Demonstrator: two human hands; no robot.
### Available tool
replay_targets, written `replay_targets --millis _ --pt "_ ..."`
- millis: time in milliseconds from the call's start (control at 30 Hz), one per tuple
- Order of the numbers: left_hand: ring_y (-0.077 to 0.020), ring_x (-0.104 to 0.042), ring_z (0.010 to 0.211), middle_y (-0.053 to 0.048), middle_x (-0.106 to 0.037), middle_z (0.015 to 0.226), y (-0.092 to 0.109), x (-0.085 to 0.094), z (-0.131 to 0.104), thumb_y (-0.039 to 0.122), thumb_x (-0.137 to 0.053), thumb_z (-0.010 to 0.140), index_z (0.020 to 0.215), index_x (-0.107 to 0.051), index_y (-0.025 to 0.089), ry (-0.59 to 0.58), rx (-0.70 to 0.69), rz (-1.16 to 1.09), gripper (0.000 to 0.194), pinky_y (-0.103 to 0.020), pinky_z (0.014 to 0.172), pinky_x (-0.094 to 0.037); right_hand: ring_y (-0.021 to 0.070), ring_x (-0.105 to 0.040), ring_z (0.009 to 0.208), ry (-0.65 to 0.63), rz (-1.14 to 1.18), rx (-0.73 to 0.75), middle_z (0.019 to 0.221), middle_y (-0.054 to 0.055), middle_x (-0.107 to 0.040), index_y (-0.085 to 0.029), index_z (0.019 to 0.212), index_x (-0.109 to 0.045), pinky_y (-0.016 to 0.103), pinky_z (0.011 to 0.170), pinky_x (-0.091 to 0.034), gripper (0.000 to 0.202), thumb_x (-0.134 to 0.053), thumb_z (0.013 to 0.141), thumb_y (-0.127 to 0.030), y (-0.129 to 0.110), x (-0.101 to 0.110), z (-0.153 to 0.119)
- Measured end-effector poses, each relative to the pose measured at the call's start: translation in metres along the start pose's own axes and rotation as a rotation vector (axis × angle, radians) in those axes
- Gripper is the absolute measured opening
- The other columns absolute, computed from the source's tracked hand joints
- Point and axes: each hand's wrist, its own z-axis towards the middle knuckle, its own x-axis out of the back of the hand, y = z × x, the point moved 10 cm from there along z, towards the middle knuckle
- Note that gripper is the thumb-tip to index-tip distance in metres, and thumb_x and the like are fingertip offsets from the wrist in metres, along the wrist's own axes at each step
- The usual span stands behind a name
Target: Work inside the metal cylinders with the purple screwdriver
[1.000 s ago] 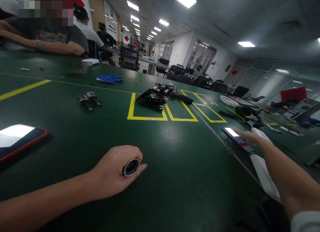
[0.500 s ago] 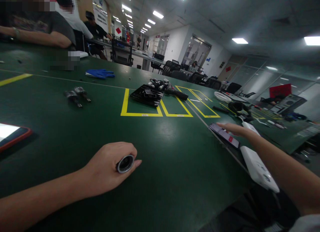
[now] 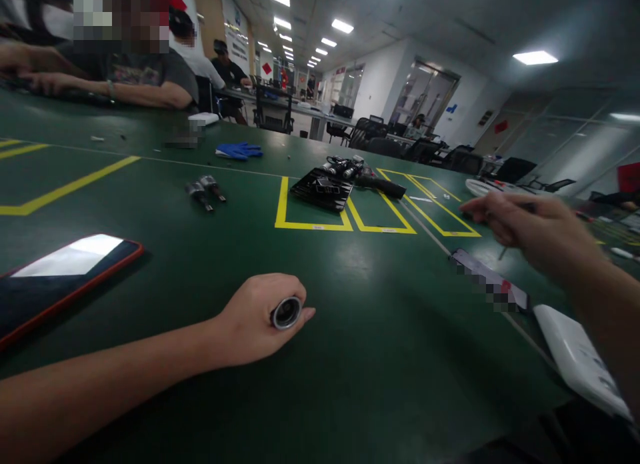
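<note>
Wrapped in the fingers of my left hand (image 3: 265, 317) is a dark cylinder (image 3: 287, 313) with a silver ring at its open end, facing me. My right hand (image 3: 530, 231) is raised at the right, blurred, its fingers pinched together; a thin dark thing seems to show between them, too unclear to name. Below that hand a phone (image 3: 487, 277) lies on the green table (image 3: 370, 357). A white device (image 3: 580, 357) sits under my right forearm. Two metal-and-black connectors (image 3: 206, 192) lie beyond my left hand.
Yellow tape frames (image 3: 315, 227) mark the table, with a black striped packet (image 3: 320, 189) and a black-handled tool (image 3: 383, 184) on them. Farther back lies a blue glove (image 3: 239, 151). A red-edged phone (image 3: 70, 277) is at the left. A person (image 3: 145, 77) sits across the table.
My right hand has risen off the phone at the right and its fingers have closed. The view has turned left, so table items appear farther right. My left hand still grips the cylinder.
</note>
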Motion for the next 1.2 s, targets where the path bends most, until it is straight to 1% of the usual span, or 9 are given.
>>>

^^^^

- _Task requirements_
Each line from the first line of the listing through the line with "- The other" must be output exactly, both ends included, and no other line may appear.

- _Written answer_
Demonstrator: two human hands; no robot.
### Available tool
replay_targets, written `replay_targets --millis _ --pt "_ ..."`
- millis: time in milliseconds from the call's start (control at 30 Hz), one per tuple
- Order of the numbers: left_hand: ring_y (-0.077 to 0.020), ring_x (-0.104 to 0.042), ring_z (0.010 to 0.211), middle_y (-0.053 to 0.048), middle_x (-0.106 to 0.037), middle_z (0.015 to 0.226), y (-0.092 to 0.109), x (-0.085 to 0.094), z (-0.131 to 0.104), thumb_y (-0.039 to 0.122), thumb_x (-0.137 to 0.053), thumb_z (-0.010 to 0.140), index_z (0.020 to 0.215), index_x (-0.107 to 0.051), index_y (-0.025 to 0.089), ry (-0.59 to 0.58), rx (-0.70 to 0.69), rz (-1.16 to 1.09), gripper (0.000 to 0.194), pinky_y (-0.103 to 0.020), pinky_z (0.014 to 0.172), pinky_x (-0.094 to 0.037); right_hand: ring_y (-0.021 to 0.070), ring_x (-0.105 to 0.040), ring_z (0.009 to 0.208), ry (-0.65 to 0.63), rz (-1.14 to 1.18), rx (-0.73 to 0.75), middle_z (0.019 to 0.221), middle_y (-0.054 to 0.055), middle_x (-0.107 to 0.040), index_y (-0.085 to 0.029), index_z (0.019 to 0.212), index_x (-0.109 to 0.045), pinky_y (-0.016 to 0.103), pinky_z (0.011 to 0.170), pinky_x (-0.091 to 0.034), gripper (0.000 to 0.202), thumb_x (-0.134 to 0.053), thumb_z (0.013 to 0.141), thumb_y (-0.127 to 0.030), y (-0.129 to 0.110), x (-0.101 to 0.110), z (-0.153 to 0.119)
- Measured end-effector poses, each relative to the pose measured at the call's start: translation in metres along the start pose's own axes and rotation as a rotation vector (axis × angle, radians) in those axes
- Gripper is the absolute measured opening
- The other columns absolute, computed from the source's tracked hand joints

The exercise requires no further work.